Add gpu::HostUnregisterOp
ClosedPublic

Authored by makslevental on Mar 30 2023, 2:49 PM.

Details

Summary

Without explicitly unregistering you will get

'cuMemHostRegister(ptr, sizeBytes, 0)' failed with 'CUDA_ERROR_HOST_MEMORY_ALREADY_REGISTERED'

in CUDA (for example) after repeated runs (e.g., during benchmarking the same kernel).

Diff Detail

Event Timeline

makslevental created this revision.Mar 30 2023, 2:49 PM
makslevental requested review of this revision.Mar 30 2023, 2:49 PM
makslevental added inline comments.Mar 30 2023, 2:51 PM
mlir/lib/Conversion/GPUCommon/GPUToLLVMConversion.cpp
167 ↗(On Diff #509825)

As far as I can tell, the calling convention requires that the first argument passed is the rank of the memref and thus the hostUnregisterCallBuilder must be exactly the same (even though rank isn't used in the actual runtime call).

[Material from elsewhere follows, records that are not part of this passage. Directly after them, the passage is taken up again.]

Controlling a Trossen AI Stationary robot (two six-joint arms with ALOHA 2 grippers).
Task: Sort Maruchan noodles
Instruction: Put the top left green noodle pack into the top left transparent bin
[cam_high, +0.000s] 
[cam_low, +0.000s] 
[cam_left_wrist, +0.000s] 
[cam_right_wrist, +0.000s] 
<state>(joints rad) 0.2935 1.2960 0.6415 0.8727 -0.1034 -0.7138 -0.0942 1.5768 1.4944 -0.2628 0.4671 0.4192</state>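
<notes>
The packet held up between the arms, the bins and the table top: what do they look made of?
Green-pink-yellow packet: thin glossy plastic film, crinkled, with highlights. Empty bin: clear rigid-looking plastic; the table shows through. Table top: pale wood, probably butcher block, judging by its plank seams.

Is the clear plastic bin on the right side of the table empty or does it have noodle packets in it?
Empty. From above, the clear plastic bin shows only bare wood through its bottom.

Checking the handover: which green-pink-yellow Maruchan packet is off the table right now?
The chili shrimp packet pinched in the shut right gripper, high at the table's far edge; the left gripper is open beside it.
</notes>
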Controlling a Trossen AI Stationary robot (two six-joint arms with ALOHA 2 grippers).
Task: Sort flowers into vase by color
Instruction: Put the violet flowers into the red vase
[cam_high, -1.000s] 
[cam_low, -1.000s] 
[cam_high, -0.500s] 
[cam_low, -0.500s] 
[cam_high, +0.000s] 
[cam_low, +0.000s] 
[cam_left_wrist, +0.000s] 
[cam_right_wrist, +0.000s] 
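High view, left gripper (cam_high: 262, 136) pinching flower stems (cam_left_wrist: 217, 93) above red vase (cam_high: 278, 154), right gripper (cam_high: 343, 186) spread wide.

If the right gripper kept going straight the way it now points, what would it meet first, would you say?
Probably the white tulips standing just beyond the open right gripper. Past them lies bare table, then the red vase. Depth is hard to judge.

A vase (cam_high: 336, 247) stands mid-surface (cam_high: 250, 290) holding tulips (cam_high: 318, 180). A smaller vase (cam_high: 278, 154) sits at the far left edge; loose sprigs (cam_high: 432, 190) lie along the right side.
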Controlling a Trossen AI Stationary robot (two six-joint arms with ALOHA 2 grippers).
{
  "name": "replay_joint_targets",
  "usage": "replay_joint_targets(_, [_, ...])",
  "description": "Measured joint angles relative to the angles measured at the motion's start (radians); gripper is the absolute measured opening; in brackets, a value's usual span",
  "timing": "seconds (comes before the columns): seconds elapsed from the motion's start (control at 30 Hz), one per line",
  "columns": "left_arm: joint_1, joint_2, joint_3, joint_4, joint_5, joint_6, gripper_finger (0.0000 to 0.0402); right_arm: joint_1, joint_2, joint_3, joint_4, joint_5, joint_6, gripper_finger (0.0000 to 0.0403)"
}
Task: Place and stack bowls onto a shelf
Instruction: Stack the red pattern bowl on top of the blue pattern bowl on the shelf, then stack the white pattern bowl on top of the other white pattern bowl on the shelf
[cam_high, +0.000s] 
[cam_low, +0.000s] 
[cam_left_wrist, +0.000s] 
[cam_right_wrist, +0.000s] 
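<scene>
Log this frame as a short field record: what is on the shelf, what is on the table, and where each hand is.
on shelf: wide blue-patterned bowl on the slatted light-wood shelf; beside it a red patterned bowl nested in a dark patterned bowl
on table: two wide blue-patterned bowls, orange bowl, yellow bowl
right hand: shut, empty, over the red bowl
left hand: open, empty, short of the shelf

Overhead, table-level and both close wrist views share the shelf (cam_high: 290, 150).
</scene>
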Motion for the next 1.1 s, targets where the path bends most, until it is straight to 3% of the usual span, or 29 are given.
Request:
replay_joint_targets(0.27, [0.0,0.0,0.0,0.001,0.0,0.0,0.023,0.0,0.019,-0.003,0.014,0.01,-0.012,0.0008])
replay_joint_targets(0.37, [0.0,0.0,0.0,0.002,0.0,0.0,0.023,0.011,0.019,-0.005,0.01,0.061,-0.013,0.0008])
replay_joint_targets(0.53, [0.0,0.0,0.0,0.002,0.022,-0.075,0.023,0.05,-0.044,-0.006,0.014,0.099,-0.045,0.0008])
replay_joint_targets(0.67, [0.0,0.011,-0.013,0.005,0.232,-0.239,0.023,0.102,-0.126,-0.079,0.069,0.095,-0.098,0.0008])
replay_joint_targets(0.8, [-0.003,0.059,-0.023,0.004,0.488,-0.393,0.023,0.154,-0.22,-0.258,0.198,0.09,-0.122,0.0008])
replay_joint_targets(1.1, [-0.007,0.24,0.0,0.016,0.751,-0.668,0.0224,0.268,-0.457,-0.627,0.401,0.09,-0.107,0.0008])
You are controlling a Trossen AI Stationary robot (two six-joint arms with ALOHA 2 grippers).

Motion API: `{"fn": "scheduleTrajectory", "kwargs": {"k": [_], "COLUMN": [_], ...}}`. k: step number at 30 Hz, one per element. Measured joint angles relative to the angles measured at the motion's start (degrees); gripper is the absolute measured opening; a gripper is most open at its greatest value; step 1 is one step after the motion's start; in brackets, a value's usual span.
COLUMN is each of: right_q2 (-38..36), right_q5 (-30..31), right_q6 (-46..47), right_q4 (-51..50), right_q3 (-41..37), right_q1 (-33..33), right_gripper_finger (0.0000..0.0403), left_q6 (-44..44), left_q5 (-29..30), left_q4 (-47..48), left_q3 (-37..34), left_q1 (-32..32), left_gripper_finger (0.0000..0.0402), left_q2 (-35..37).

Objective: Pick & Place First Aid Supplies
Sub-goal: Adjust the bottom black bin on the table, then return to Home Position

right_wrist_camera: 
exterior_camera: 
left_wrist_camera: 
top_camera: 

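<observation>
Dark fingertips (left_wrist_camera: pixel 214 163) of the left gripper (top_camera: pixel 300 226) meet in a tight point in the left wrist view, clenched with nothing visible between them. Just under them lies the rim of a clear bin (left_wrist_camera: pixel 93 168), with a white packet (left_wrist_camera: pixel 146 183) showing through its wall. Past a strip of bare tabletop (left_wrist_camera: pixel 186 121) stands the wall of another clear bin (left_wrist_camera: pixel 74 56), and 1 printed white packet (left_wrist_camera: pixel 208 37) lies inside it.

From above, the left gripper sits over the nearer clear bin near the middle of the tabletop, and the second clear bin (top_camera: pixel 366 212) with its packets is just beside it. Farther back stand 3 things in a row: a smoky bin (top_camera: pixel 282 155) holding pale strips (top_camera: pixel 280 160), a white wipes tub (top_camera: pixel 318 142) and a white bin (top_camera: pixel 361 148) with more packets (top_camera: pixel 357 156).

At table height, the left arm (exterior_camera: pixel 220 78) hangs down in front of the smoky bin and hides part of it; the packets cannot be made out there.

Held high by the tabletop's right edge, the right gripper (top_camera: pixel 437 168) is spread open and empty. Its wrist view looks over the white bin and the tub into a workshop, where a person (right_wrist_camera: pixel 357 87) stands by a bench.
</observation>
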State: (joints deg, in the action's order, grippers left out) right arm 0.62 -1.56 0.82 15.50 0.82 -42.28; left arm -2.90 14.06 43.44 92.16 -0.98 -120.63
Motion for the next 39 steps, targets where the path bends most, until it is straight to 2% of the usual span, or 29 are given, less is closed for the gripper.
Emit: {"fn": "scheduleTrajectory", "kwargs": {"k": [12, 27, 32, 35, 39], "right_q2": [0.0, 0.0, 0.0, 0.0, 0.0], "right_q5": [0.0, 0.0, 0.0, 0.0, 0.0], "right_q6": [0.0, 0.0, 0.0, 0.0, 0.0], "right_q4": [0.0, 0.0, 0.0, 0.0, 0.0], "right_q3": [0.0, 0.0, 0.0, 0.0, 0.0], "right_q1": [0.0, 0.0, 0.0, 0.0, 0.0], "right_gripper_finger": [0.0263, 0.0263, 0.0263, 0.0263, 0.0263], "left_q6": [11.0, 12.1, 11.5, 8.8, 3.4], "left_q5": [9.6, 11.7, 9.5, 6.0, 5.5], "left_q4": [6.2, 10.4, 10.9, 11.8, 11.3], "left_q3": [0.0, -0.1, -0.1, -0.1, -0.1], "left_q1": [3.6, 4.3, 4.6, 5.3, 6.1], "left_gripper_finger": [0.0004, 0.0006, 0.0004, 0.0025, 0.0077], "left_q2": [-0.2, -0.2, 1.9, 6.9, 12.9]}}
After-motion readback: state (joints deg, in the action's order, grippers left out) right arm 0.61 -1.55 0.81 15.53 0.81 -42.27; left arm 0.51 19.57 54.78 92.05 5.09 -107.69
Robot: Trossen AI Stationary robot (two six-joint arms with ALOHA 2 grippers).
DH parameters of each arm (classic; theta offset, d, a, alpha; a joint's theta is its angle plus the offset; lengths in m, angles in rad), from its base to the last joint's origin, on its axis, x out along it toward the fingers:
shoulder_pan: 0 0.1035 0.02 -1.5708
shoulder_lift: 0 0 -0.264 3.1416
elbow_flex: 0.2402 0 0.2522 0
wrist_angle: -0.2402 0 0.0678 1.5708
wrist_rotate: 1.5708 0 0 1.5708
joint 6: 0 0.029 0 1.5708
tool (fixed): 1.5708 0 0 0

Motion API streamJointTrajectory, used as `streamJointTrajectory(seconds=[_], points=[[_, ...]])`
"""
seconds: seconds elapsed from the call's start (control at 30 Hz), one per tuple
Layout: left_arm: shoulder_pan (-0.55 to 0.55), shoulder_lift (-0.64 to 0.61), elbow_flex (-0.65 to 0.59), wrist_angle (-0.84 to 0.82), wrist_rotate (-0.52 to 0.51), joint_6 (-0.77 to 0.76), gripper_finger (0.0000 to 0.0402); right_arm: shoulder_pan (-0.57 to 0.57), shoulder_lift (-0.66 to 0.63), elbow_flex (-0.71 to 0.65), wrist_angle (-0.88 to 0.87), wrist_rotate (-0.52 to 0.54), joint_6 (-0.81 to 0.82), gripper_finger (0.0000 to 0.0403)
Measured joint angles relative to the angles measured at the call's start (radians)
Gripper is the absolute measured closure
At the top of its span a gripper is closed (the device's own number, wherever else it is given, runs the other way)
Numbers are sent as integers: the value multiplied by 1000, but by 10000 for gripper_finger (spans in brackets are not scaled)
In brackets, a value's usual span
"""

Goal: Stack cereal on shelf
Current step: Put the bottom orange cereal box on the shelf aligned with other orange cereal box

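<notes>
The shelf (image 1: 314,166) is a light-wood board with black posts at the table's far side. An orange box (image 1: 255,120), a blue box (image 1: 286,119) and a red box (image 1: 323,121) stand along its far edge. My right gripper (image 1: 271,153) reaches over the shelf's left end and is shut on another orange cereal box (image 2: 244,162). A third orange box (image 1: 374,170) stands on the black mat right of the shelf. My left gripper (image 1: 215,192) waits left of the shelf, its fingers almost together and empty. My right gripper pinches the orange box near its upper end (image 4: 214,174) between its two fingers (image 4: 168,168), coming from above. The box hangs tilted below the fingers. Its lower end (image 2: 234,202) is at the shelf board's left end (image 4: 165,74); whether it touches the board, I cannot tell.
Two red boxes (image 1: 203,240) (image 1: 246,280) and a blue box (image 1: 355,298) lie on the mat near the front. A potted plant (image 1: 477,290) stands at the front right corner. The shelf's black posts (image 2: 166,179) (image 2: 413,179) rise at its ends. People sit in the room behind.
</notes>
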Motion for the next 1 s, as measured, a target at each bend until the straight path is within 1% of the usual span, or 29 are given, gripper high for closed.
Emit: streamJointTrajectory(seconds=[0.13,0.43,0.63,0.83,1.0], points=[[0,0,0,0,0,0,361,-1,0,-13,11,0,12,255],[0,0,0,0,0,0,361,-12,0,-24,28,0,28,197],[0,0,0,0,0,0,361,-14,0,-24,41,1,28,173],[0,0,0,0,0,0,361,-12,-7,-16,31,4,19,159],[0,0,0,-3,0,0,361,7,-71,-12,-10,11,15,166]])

makslevental edited the summary of this revision. (Show Details)Mar 30 2023, 2:51 PM

Can you upload the patch with full context?

Otherwise it seems symmetrical to the host_register op, so that seems like an obvious good addition to me, but it'd be best if someone else focusing on GPUs could confirm!

makslevental updated this revision to Diff 509854.
ftynse accepted this revision.Apr 6 2023, 5:01 AM
ftynse added inline comments.
mlir/lib/Conversion/GPUCommon/GPUToLLVMConversion.cpp
472 ↗(On Diff #509876)

Please expand auto unless there is a cast on the RHS or the type is difficult to spell (lambdas, iterators).

167 ↗(On Diff #509825)

Unranked memref gets lowered to { i64, ptr } in LLVM, where the first element is the rank and the second is a pointer to the ranked descriptor. At function boundary, the struct is unpacked into two individual arguments, hence the interface you see.

This revision is now accepted and ready to land.Apr 6 2023, 5:01 AM
makslevental marked an inline comment as done.
This revision was automatically updated to reflect the committed changes.